(RECORDS FOR PROCESSING Opens)

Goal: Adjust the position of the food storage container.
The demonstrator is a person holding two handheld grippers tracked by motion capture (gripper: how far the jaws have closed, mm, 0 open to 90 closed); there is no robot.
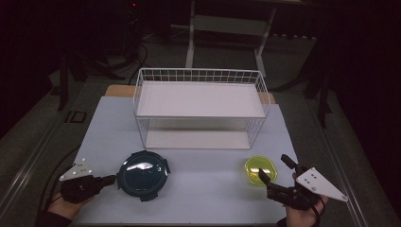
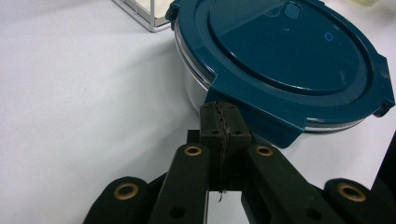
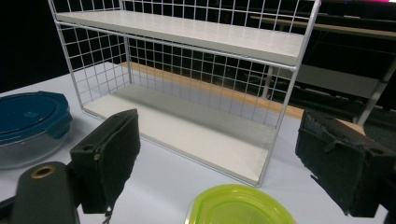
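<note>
Container (image 2: 285,60) rim meets closed left tongs (image 2: 219,122); bare table (image 2: 84,107) alongside.

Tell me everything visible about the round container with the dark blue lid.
The round container has a clear, glass-like bowl and a dark teal-blue lid of smooth, glossy plastic, with locking flaps folded down around the rim. It is closed and stands upright on the white table, in front of the wire shelf, toward its left. The left gripper, jaws shut, has its tips at one flap; contact cannot be confirmed.
</note>
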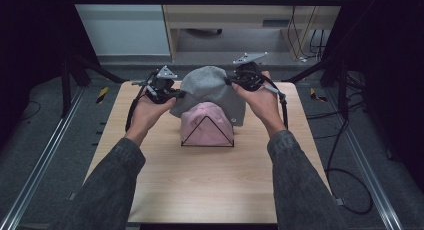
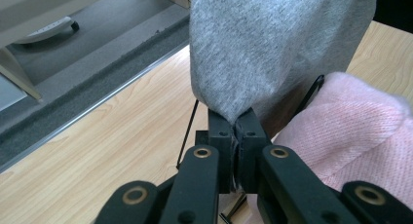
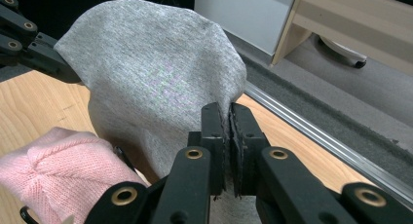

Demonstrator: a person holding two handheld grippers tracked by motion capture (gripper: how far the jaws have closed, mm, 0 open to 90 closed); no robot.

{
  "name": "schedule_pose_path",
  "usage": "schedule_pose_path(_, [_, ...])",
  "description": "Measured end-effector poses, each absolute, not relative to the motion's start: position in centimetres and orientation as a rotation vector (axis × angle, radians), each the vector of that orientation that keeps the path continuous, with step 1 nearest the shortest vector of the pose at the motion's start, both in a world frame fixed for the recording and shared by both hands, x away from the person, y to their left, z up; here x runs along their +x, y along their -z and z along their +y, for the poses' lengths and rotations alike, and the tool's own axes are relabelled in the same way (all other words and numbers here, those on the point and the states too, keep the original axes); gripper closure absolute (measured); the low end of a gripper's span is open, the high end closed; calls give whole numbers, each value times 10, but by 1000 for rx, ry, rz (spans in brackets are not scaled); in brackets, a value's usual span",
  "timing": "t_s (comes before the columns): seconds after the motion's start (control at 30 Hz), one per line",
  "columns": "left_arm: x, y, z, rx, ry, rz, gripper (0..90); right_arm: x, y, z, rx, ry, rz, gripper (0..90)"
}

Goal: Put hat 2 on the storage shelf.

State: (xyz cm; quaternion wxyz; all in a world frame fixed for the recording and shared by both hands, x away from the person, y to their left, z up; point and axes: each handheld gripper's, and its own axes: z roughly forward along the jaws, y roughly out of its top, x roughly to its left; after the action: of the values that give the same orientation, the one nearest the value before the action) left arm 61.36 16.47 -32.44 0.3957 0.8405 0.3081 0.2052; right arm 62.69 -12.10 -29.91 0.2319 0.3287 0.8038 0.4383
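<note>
Left hand (image 1: 145,110): comes in from the lower left in a dark denim sleeve, wrapped round the left gripper over the far left part of the table
Left gripper (image 2: 233,121): jaws pressed together on the edge of the grey hat, a fold of its cloth pinched between them; a grey three-cornered plate sits on top of it in the high view
Grey hat (image 1: 210,87): soft grey knit, held up off the table between the two grippers, hanging over and behind the pink hat, its lower edge draped down on the far right side
Pink hat (image 1: 205,125): fuzzy pink knit, sits on the wire stand near the middle of the table, below and in front of the grey hat
Wire stand (image 1: 207,140): thin black wire in a triangle, standing on the table with the pink hat over it
Right gripper (image 3: 228,119): jaws clamped on the other edge of the grey hat, cloth caught between them
Right hand (image 1: 262,102): grips the right gripper over the far right part of the table
Table (image 1: 200,190): light wood top, bare on the near side
</note>
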Motion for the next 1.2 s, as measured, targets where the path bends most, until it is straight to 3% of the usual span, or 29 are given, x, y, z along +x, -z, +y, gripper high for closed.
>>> schedule_pose_path(1.2, [609, 361, 173, 2179, -496, 827, 880, 619, 336, -105, 888, -1144, 2322, 857])
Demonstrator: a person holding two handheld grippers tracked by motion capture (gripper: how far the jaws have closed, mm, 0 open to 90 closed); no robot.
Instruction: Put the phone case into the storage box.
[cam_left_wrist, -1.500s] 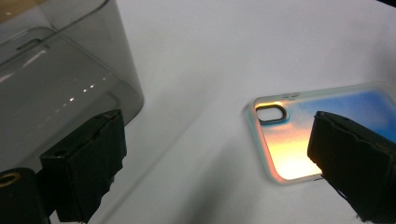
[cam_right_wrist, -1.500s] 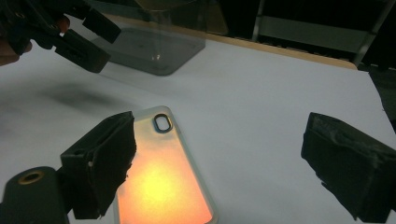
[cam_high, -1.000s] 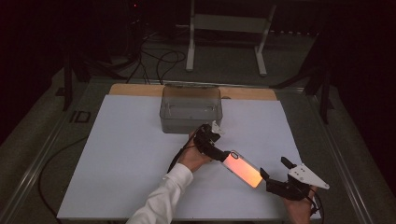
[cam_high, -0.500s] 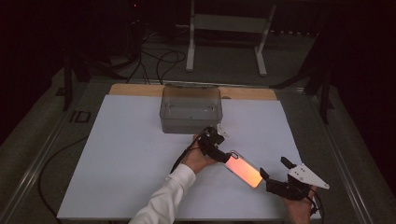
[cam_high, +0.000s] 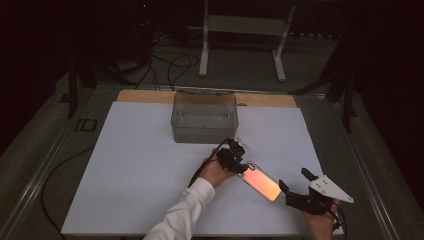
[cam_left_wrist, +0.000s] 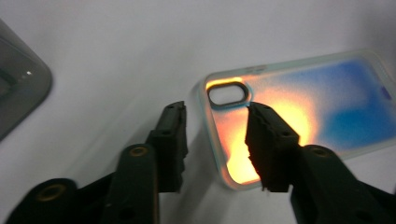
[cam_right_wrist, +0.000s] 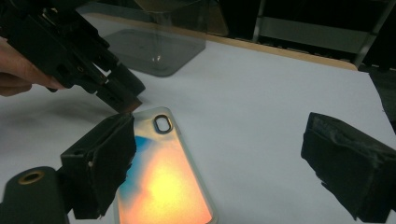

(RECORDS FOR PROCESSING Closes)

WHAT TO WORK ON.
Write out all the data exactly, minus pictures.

SOLUTION TO THE EXERCISE.
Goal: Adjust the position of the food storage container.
The demonstrator is a person holding two handheld grippers tracked by motion capture (gripper: how far the jaws have closed, mm, 0 open to 90 closed); there is no robot.
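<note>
Container (image 2: 285,60) rim meets closed left tongs (image 2: 219,122); bare table (image 2: 84,107) alongside.

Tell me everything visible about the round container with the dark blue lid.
The round container has a clear, glass-like bowl and a dark teal-blue lid of smooth, glossy plastic, with locking flaps folded down around the rim. It is closed and stands upright on the white table, in front of the wire shelf, toward its left. The left gripper, jaws shut, has its tips at one flap; contact cannot be confirmed.
</note>
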
Demonstrator: a person holding two handheld grippers tracked by motion capture (gripper: how far the jaws have closed, mm, 0 open to 90 closed); no robot.

{
  "name": "schedule_pose_path",
  "usage": "schedule_pose_path(_, [_, ...])",
  "description": "Measured end-effector poses, each absolute, not relative to the motion's start: position in centimetres and orientation as a rotation vector (axis × angle, radians), each the vector of that orientation that keeps the path continuous, with step 1 nearest the shortest vector of the pose at the motion's start, both in a world frame fixed for the recording and shared by both hands, x away from the person, y to their left, z up; here x runs along their +x, y along their -z and z along their +y, for the poses' lengths and rotations alike, and the tool's own axes are relabelled in the same way (all other words and numbers here, those on the point and the states too, keep the original axes); gripper closure absolute (measured); the low end of a gripper's span is open, the high end closed; calls give whole numbers, each value times 10, but by 1000 for rx, ry, rz (spans in brackets are not scaled); in brackets, a value's usual span",
  "timing": "t_s (comes before the columns): seconds after the motion's start (control at 30 Hz), one per line",
  "columns": "left_arm: x, y, z, rx, ry, rz, gripper (0..90); right_arm: x, y, z, rx, ry, rz, gripper (0..90)"
}

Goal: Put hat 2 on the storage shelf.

State: (xyz cm; quaternion wxyz; all in a world frame fixed for the recording and shared by both hands, x away from the person, y to their left, z up; point and axes: each handheld gripper's, and its own axes: z roughly forward along the jaws, y roughly out of its top, x roughly to its left; after the action: of the values that give the same orientation, the one nearest the value before the action) left arm 61.36 16.47 -32.44 0.3957 0.8405 0.3081 0.2052; right arm 62.69 -12.10 -29.91 0.2319 0.3287 0.8038 0.4383
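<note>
Left hand (image 1: 145,110): comes in from the lower left in a dark denim sleeve, wrapped round the left gripper over the far left part of the table
Left gripper (image 2: 233,121): jaws pressed together on the edge of the grey hat, a fold of its cloth pinched between them; a grey three-cornered plate sits on top of it in the high view
Grey hat (image 1: 210,87): soft grey knit, held up off the table between the two grippers, hanging over and behind the pink hat, its lower edge draped down on the far right side
Pink hat (image 1: 205,125): fuzzy pink knit, sits on the wire stand near the middle of the table, below and in front of the grey hat
Wire stand (image 1: 207,140): thin black wire in a triangle, standing on the table with the pink hat over it
Right gripper (image 3: 228,119): jaws clamped on the other edge of the grey hat, cloth caught between them
Right hand (image 1: 262,102): grips the right gripper over the far right part of the table
Table (image 1: 200,190): light wood top, bare on the near side
</note>
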Motion for the next 1.2 s, as measured, targets where the path bends most, until it is straight to 3% of the usual span, or 29 are given, x, y, z along +x, -z, +y, gripper high for closed.
>>> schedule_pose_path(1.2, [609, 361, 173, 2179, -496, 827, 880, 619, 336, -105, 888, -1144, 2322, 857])
Demonstrator: a person holding two handheld grippers tracked by motion capture (gripper: how far the jaws have closed, mm, 0 open to 90 closed); no robot.
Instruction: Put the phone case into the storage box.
[cam_left_wrist, -1.500s] 
[cam_right_wrist, -1.500s] 
[cam_high, -1.000s] 
[cam_high, -0.500s] 
[cam_high, +0.000s] 
[cam_left_wrist, +0.000s] 
[cam_right_wrist, +0.000s] 

This exercise is now complete.